Select the newly created application in GAE Launcher and click the Run button. If you open the log console you'll be able to see what commands are run.  When the application is running, you'll be able to go to http://localhost:8080/ in your browser and see the program's output. (If instead of a running app you get an error message at this point, you may need to go to Edit > Preferences and set the correct Python path.)

Next, click the Deploy button in GAE Launcher. You'll be prompted for your email address and password, then all of the application files will be uploaded to Google App Engine.  Once this is done, you can visit your application's public URL to view the program's output again. Congratulations, the app is now online!

Getting your Twitter Account Authentication Credentials

Before you can post tweets from your Google App Engine project, you'll need to set up some authentication credentials with your Twitter account.  Sign in to the Twitter Developers page, choose My applications from the menu at the top right, then create a new application.  You'll need to change the application type to Read and Write on the settings tab in order to give the new application access to post tweets to your Twitter account.

You'll need the Consumer key and Consumer secret from the OAuth settings section, and you'll need to create an Access token and Access token secret. Be careful! You want to keep these values secret so that other people can't use them to post status updates to your Twitter account.  I keep them in a separate properties file so that they stay out of my source code, and don't accidentally get published where people can access them. You'll see how these values are used in a later section, when we look at the BountyBot code.

Tweeting in Python

You'll need a Twitter API wrapper in order to post tweets in Python. I used tweepy when creating BountyBot because it makes posting a tweet as simple as possible. Once a status message is composed, posting it on Twitter can be done in four lines of code using tweepy, and three of those are for authentication. It doesn't get much simpler. Conveniently, tweepy is also compatible with Python 2.7.

You can download tweepy by following the instructions on the GitHub project linked above. Since it needs to be uploaded to Google App Engine in order to be used by the web app, I just copied the entire tweepy directory into the project directory for my GAE application.

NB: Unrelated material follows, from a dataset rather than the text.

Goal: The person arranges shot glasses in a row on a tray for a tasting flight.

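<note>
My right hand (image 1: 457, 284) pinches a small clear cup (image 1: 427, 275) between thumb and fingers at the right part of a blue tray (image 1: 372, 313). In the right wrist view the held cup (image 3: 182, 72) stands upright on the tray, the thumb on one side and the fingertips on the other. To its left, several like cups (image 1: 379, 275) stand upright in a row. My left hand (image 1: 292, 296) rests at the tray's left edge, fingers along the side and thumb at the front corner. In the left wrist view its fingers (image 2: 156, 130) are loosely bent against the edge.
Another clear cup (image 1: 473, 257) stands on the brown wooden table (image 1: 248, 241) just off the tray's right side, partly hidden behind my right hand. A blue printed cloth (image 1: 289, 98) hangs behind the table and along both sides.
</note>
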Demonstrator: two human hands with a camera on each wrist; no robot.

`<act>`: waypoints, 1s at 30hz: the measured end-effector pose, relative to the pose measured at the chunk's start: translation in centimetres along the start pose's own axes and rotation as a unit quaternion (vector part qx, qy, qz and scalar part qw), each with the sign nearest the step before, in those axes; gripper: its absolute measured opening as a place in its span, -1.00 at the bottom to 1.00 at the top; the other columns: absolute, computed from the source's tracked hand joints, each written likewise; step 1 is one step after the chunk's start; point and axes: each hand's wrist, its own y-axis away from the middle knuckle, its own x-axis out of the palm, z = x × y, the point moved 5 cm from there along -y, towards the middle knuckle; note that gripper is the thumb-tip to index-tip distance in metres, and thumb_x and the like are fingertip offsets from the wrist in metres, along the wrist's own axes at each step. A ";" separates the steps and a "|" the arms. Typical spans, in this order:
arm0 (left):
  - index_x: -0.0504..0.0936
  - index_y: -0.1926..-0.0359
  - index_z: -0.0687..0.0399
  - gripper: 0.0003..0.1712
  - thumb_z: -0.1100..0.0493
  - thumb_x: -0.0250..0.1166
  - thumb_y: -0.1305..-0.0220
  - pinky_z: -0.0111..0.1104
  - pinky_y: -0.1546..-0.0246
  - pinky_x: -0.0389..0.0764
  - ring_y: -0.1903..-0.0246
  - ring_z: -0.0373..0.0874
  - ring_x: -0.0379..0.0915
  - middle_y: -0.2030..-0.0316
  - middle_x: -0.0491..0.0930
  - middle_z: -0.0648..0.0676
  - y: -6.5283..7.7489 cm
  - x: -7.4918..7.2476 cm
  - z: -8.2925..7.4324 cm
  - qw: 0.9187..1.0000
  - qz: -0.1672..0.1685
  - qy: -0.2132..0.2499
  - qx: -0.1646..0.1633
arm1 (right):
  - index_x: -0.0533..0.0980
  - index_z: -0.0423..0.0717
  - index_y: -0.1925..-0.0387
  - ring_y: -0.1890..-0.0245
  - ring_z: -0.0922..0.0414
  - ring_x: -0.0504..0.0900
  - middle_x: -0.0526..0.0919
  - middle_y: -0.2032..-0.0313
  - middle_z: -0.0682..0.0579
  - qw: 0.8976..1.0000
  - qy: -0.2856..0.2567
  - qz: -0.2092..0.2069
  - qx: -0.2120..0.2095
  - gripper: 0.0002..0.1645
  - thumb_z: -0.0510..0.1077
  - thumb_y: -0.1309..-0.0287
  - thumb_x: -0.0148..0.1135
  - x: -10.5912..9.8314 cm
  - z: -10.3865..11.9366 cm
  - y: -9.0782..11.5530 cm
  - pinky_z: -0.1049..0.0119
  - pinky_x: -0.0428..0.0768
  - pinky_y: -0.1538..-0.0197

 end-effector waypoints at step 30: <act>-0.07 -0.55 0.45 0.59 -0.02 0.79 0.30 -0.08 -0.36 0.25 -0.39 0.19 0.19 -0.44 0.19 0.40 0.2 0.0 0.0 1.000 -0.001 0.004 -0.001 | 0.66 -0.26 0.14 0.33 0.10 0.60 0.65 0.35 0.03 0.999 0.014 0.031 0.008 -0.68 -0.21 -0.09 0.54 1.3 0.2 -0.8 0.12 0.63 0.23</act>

What does a Twitter 'bot tweet about?

Even if it's just for your own personal amusement, you're going to want to give your 'bot something interesting to tweet about. Fortunately, there are a lot of 'bots already on Twitter to look to for inspiration.  There are 'bots that tweet weather updates, breaking news headlines, stock quotes, the price of Bitcoin, and other seemingly random facts.You're really only limited by your imagination and Twitter's 140-character post limit. Check out sites like ProgrammableWeb, Data.gov, and World Bank for thousands of data sets and APIs to use.

Stack Overflow and Bounties

The Twitter 'bot I'm going to use for this demonstration gets its information from Stack Overflow using the Stack Exchange API. Stack Overflow is a question and answer site for programmers. Professional programmers and students post questions about code that they're writing for other programmers in the community to answer. The best answers get voted up, earning reputation points for the person who posted the answer. If a question doesn't get a good answer for some time, a "bounty" of bonus reputation can be placed on the question by anyone who wants to get an answer (provided they have the extra reputation to spend on a bounty).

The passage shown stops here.